◆ Task to carry out
Output only the lines below from the one containing "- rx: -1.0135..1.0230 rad" to the one containing "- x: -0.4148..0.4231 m", exactly as written, both ends kept.

◆ Data extract
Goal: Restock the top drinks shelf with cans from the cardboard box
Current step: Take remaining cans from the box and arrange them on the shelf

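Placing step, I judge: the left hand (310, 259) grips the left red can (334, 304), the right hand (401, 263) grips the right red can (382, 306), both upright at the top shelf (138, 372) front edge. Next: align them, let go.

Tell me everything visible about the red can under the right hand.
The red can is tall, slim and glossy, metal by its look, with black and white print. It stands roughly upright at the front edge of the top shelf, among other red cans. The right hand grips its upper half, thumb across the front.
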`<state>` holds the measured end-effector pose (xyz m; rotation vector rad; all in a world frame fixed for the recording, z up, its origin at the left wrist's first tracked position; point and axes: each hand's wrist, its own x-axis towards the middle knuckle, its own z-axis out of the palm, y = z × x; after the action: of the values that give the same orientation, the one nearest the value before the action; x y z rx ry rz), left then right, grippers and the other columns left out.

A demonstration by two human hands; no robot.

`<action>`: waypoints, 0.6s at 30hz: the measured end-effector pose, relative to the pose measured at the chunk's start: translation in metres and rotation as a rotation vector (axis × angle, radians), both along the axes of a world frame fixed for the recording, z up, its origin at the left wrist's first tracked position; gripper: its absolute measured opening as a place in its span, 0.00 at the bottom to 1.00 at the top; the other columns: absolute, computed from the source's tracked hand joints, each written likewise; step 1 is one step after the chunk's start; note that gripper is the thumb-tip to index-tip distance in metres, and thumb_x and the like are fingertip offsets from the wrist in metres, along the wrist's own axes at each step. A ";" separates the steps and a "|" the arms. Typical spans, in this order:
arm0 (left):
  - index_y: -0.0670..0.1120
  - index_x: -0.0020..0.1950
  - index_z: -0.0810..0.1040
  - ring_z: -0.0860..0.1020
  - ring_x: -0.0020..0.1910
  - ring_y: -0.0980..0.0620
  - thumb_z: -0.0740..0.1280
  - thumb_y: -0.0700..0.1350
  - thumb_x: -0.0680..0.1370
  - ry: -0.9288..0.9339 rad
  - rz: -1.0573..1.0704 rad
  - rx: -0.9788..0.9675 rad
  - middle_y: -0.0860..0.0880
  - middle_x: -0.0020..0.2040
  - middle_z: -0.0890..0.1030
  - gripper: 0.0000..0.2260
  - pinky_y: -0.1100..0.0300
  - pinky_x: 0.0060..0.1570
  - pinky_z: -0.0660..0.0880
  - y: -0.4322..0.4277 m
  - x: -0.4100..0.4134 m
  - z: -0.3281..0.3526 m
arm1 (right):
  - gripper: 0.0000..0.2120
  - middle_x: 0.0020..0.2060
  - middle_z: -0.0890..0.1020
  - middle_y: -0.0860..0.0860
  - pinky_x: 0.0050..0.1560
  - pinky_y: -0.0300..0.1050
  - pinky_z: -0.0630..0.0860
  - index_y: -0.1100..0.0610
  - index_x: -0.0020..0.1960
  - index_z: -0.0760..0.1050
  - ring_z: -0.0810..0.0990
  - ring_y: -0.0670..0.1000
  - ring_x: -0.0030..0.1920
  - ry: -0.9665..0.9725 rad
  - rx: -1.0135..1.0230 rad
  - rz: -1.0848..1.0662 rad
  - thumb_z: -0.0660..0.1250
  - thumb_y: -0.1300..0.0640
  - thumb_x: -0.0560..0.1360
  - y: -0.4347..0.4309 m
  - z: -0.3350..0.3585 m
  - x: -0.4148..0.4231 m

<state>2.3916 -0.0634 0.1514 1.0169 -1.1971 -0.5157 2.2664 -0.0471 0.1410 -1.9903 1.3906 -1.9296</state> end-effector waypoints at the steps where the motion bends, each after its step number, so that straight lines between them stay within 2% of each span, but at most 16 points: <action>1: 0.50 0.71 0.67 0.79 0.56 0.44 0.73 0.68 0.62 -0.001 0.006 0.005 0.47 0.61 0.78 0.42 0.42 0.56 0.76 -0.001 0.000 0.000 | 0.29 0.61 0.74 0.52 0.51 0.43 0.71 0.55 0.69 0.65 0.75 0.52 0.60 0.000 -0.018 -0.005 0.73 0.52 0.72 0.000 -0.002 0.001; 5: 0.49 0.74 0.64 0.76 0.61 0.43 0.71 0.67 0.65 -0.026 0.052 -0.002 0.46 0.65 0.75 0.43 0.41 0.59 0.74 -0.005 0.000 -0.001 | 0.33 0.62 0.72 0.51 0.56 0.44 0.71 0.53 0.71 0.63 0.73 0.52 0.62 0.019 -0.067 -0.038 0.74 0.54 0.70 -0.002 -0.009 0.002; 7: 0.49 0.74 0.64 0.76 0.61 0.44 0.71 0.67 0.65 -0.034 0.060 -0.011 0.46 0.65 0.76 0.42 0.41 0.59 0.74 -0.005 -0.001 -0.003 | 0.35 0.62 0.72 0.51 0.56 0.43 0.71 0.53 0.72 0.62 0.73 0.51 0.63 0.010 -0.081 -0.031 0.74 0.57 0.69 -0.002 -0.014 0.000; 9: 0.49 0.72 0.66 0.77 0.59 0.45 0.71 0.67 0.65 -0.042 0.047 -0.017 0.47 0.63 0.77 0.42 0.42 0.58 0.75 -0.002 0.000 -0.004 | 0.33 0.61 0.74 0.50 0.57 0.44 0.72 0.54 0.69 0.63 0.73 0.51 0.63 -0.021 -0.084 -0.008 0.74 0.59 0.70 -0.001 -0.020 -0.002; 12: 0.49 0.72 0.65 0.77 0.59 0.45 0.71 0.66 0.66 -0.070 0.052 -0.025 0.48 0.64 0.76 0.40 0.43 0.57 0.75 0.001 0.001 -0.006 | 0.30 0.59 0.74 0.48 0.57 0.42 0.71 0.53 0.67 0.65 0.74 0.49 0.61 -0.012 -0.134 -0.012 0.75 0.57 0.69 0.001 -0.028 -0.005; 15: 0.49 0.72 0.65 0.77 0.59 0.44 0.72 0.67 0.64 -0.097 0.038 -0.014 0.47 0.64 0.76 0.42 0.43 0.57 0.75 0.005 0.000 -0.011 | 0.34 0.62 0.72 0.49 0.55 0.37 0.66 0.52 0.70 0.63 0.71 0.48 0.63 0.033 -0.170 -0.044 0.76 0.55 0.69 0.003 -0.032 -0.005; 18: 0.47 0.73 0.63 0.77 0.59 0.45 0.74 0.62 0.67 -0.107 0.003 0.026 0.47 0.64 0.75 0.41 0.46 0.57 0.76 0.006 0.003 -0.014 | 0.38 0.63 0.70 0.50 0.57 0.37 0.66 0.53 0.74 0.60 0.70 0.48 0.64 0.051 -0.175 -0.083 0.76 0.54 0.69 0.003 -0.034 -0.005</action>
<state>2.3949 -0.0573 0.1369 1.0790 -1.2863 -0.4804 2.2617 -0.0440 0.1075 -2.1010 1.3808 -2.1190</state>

◆ Result of this task
  - rx: -1.0135..1.0230 rad
  - rz: -1.0848..1.0662 rad
  - thumb_z: -0.0660..0.1250
  - thumb_y: -0.1300..0.0640
  - thumb_x: -0.0560..0.1360
  - y: -0.4347..0.4309 m
  - z: -0.3350..0.3585 m
  - x: -0.4148..0.4231 m

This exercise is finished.